Directions for this task: Every line below from the one containing "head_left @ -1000" through the one containing "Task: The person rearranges" is to be printed exactly, with the pictures omitted.
Data to use START
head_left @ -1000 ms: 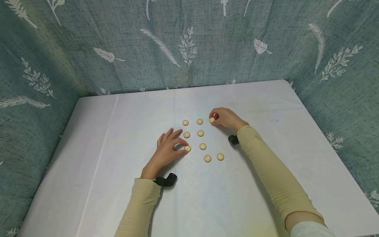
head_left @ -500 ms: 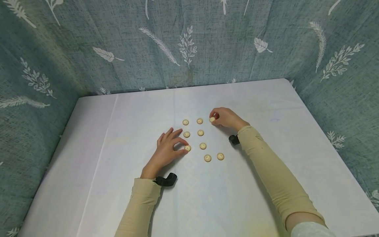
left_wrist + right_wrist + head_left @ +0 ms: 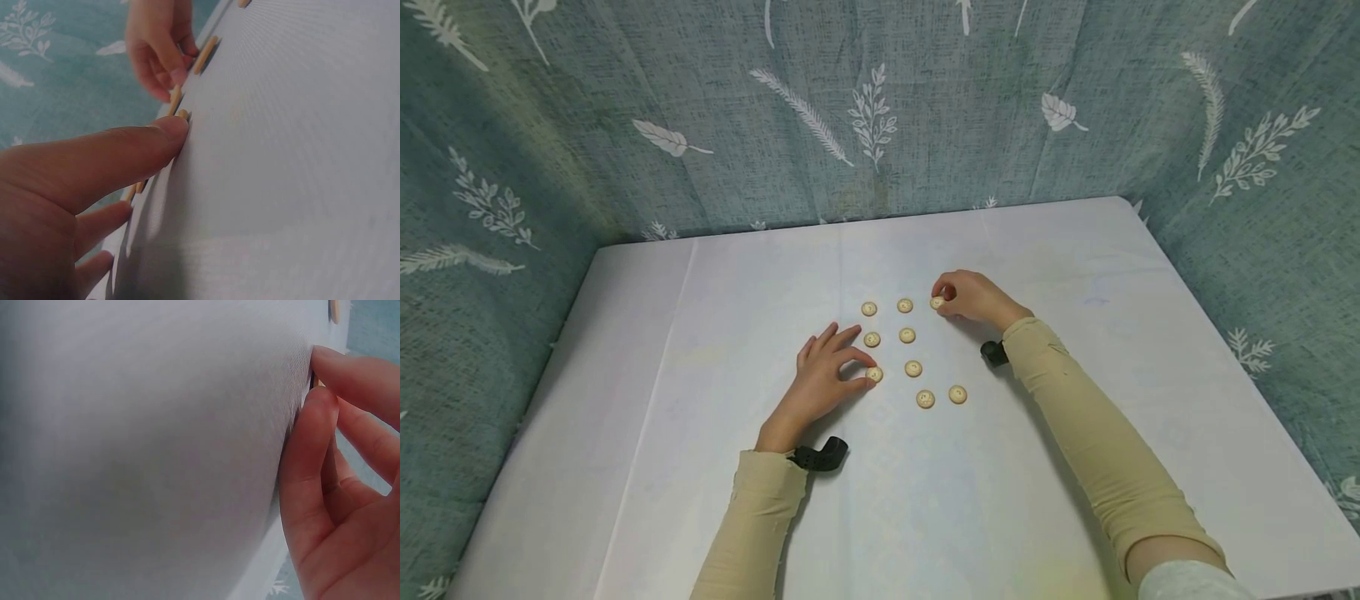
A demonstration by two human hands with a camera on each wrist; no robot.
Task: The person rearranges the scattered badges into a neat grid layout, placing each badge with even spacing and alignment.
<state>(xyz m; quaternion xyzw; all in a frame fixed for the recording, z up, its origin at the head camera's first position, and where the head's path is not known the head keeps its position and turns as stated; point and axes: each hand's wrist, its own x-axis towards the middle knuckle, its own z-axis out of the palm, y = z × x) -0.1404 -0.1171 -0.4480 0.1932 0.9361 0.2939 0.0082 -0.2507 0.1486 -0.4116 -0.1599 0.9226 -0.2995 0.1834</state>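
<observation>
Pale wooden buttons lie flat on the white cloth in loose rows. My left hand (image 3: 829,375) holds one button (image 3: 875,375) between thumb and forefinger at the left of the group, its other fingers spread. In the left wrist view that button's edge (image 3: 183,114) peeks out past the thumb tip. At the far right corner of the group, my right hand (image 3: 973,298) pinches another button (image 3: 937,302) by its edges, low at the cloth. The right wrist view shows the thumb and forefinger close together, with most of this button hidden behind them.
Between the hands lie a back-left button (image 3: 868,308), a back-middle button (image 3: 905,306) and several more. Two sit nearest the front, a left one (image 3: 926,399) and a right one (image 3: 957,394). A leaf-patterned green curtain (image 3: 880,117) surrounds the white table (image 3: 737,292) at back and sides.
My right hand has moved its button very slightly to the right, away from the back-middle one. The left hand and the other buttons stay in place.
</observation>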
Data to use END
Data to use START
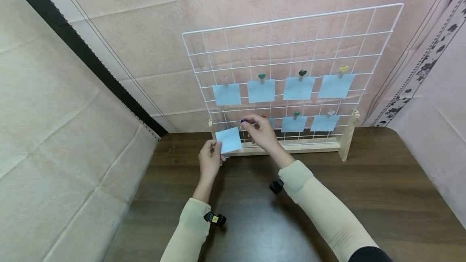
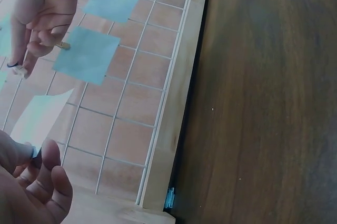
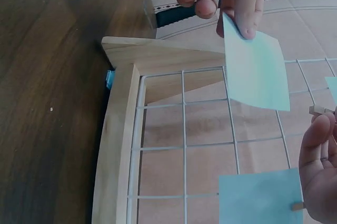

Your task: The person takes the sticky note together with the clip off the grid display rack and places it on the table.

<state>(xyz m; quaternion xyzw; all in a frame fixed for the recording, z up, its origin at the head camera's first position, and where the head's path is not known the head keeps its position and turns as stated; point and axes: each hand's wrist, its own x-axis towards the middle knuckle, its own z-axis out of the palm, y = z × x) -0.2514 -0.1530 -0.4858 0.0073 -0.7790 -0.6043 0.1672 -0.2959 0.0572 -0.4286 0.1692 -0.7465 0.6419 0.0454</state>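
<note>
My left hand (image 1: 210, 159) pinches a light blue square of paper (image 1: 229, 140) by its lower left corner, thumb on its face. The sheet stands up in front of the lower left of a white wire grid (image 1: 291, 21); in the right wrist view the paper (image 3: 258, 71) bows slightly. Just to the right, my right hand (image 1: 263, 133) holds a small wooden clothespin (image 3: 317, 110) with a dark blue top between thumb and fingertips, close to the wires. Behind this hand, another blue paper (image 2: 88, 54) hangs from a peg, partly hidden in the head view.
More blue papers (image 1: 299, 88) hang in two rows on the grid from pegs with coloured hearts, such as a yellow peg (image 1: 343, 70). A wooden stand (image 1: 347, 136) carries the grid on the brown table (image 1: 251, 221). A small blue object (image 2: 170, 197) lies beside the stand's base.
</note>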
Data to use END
Task response:
head_left @ -1000 ms: 
head_left @ -500 ms: 
left_wrist + right_wrist + head_left @ +0 ms: 
A demonstration by two human hands with a camera on each wrist; no robot.
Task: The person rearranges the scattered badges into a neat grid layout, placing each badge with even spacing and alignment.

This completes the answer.